KurtC
(.224 member)
08/03/10 02:07 AM
Re: Mannlicher Stutzen

Militaries have been using full length stocks with metal tips since the advent of the shoulder arm. Barrels were expensive, wood was cheap.

When I first became enamored with Mannlicher-Schoenauers a few decades ago while in Germany, I looked into the history of the "stutzen." The first thing I found out is that the term is most often used in regards to support hose (stockings) Further research led me to believe that the first time the stock style was applied, as we know it today, was with the German M88 Cavalry carbines of circa 1890. An example is below, stolen from the mentioned website.



You can cleary see the lineage that led to Mannlicher-Schoenauer hunting carbines 10 years later.
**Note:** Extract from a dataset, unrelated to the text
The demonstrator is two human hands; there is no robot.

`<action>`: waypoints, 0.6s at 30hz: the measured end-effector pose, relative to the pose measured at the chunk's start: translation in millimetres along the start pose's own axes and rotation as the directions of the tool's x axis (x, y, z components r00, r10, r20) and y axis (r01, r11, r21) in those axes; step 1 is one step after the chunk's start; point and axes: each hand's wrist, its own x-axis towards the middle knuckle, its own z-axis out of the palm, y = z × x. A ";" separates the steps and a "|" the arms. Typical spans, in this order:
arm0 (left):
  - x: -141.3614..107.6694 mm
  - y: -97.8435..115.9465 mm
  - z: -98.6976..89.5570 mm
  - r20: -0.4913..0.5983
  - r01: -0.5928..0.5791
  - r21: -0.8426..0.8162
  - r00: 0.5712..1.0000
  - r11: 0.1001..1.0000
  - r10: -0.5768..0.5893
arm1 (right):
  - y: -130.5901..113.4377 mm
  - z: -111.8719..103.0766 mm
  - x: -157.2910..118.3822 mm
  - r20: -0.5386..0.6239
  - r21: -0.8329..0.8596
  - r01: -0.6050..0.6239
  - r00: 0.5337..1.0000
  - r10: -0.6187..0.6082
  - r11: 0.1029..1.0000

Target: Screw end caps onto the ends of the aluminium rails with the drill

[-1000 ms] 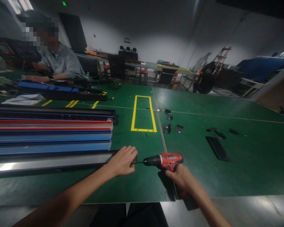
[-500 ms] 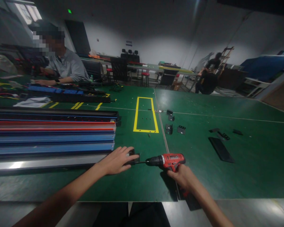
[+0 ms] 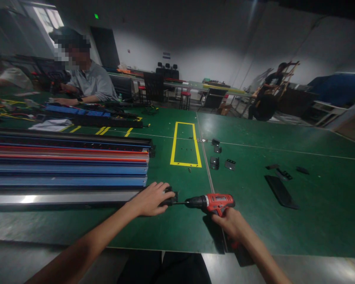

Of particular interest to me has been the stutzen rifles (hence my email address). These are 23.5" barrels with full length stocks. Both M-S and Brno made them for the cartridges they deemed to powerful for short barrels, with Brno it was the 7x64 and the 8x60S. With M-S it was mostly the 9.3x62. Below is an 1950 full stock rifle in 9.3x62, made in 1957. Below that is an NO in 9.3x62, made in 1959 (sorry for bad photo, I know longer have the rifle to take a better one).





This one is a Brno 22F rifle in 7x64, made in 1946.